ArduPilot / ardupilot

ArduPlane, ArduCopter, ArduRover, ArduSub source
http://ardupilot.org/
GNU General Public License v3.0
10.75k stars 17.19k forks source link

UAVCAN message corruption on ArduPlane #8166

Closed JamesStewy closed 6 years ago

JamesStewy commented 6 years ago

Issue details

We are experiencing an issue where UAVCAN messages sent from ArduPilot have a very high corruption rate as seen on a Zubax Babel. Exactly why this starts happening is a little unclear however when it starts working incorrectly it does so with a small percentage of messages sent from ArduPilot corrupting and over a period of about 1-10 seconds this rate of corruption increases to nearly every message. Once the message corruption starts we have not found a way to get it to stop apart from a cold reboot. This corruption appears to affect all sent messages from ArduPilot including uavcan.equipment.actuator.ArrayCommand, uavcan.equipment.esc.RawCommand, uavcan.protocol.NodeStatus and uavcan.protocol.GetNodeInfo responses. Corrupted messages appear in the UAVCAN GUI Tool Bus Monitor as messages whose value is not present and replaced with Transfer could not be decoded along with errors such as CRC mismatch: expected xxxx, got xxxx for payload byte, Toggle bit value x incorrect on frame x, or EOT not found.

We have found that this issue does not occur as described above in Manual mode, but testing in Auto, FBWA and RTL has all resulted in corruption occurring. We have also found that the SCHED_LOOP_RATE parameter has a big effect. With SCHED_LOOP_RATE=300 (recommend value for quadplanes), the safety switch in and with constant RC inputs, ArduPilot puts out around 1800 CAN frames per second and will fail normally within a minute (although we have had it take up to a few minutes to fail). The same test but with SCHED_LOOP_RATE=50 results in ArduPilot only outputting around 300 CAN frames per second and it does not fail (we ran multiple tests including one over 40 minutes and everything continued to work). In these tests constant RC inputs are important as the esc/actuator message output rate from ArduPilot appears to be proportional to the amount of ‘activity’ that is occurring.

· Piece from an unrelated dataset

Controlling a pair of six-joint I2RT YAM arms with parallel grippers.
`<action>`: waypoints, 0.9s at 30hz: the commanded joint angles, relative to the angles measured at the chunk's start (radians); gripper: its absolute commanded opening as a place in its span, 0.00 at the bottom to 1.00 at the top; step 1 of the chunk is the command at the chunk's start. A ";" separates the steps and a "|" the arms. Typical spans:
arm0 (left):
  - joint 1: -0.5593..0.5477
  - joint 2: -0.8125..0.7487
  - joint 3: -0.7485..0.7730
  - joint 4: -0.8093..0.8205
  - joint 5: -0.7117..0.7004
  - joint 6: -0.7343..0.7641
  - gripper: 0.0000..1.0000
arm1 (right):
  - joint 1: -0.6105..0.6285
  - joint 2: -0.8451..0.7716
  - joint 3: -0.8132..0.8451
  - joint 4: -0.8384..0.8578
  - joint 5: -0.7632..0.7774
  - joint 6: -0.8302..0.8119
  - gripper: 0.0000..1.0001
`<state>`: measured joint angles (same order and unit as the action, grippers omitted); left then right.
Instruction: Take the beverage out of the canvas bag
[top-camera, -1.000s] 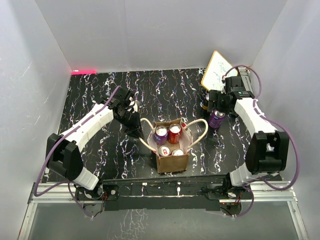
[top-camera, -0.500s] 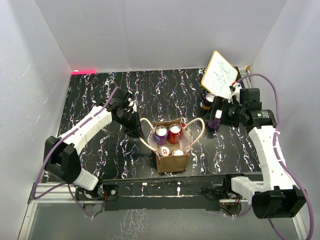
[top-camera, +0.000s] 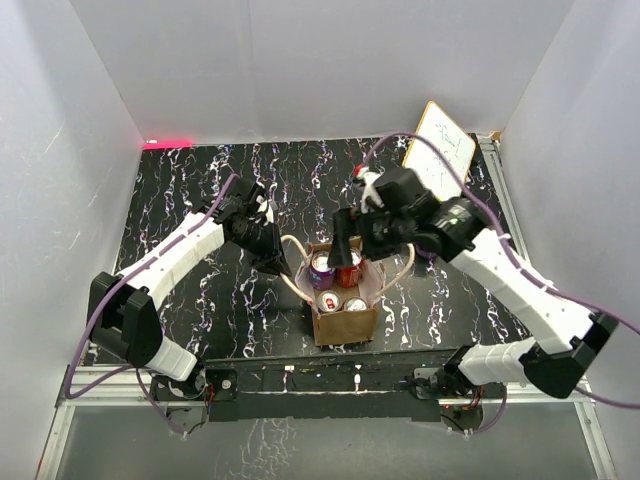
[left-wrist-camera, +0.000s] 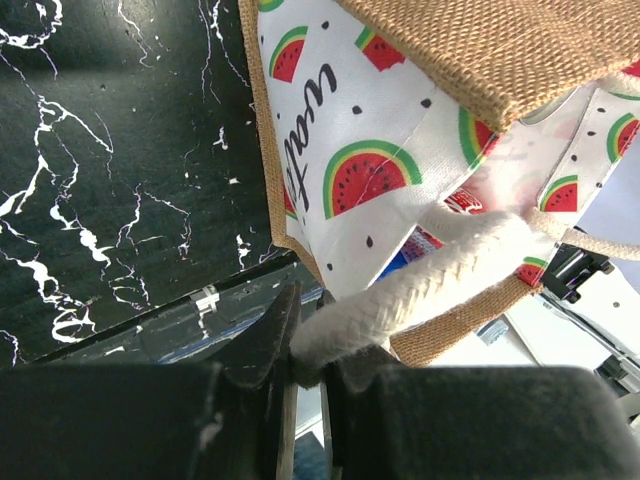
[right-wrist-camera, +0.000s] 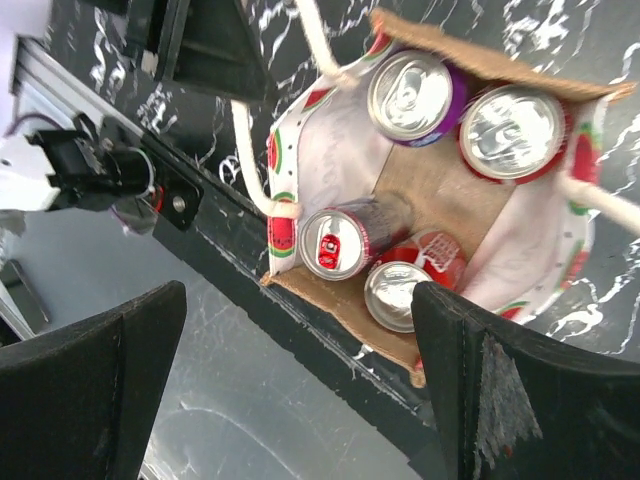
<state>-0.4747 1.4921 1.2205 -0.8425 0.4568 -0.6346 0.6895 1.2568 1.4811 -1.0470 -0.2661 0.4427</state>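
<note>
Hovering right over the canvas bag (top-camera: 346, 322) is the right gripper (top-camera: 347, 238), jaws spread as wide as they go, nothing between them. Its wrist view looks straight down into the bag: 4 cans standing upright inside. A purple can (right-wrist-camera: 415, 95) and a red can (right-wrist-camera: 512, 130) sit side by side against the bag's far wall. Against the near wall are 2 more, a red-rimmed can (right-wrist-camera: 335, 243) and a silver-topped can (right-wrist-camera: 398, 293), touching each other. On the bag's left side, the left gripper (top-camera: 270, 255) is pinched tight on the cream rope handle (left-wrist-camera: 440, 275). That rope runs from the bag's watermelon-print lining (left-wrist-camera: 380, 150) straight into the closed jaws. The second handle (right-wrist-camera: 605, 208) trails off the bag's opposite side, with no gripper on it. Behind the bag and off to its right, a whiteboard (top-camera: 440, 150) stands tilted near the back wall.
</note>
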 joint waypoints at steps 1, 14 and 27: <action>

All our testing to date has been on multiple Pixhawk 2.1s running ArduPlane 3.8.4. To confirm this isn’t an issue with the CAN network we have tested on a network with other UAVCAN devices all of which continue to work even when ArduPilot starts sending corrupted messages. We have also tested ArduPilot alone with just a Babel connected and the corruption still occurs.

Steps to replicate
  1. Enable UAVCAN actuator and/or ESC outputs in the parameters.
  2. Set SCHED_LOOP_RATE to 300.
  3. Set mode to FBWA.
  4. Press in safety switch.
  5. Provide constant RC inputs until UAVCAN messages start corrupting.
Another Issue

This issue is potentially unrelated but, in our testing, we also found that with UAVCAN enabled it was possible to force ArduPlane into io failsafe due to fmu shutdown by pressing the safety switch too soon after booting. We found that waiting 10 seconds after all the starting noises had completed was enough to mitigate the issue.

Version

ArduPlane 3.8.4

Platform

[ ] All [ ] AntennaTracker [ ] Copter [x] Plane [ ] Rover [ ] Submarine

Airframe type

Quadplane

Hardware type

Pixhawk 2.1

tridge commented 6 years ago

I also found my USBTin adapter, so now I can see the error messages in the GUI as well

tridge commented 6 years ago

after discussions with @pavel-kirienko I've changed the timeout to 1ms

JamesStewy commented 6 years ago

@tridge I tried #7882 using px4-v3, the port labeled as CAN 1 and a 300Hz loop rate and it definitely is a big improvement however after a few minutes the message rate still slows to almost nothing due to message corruption and the gui tool still eventually crashes.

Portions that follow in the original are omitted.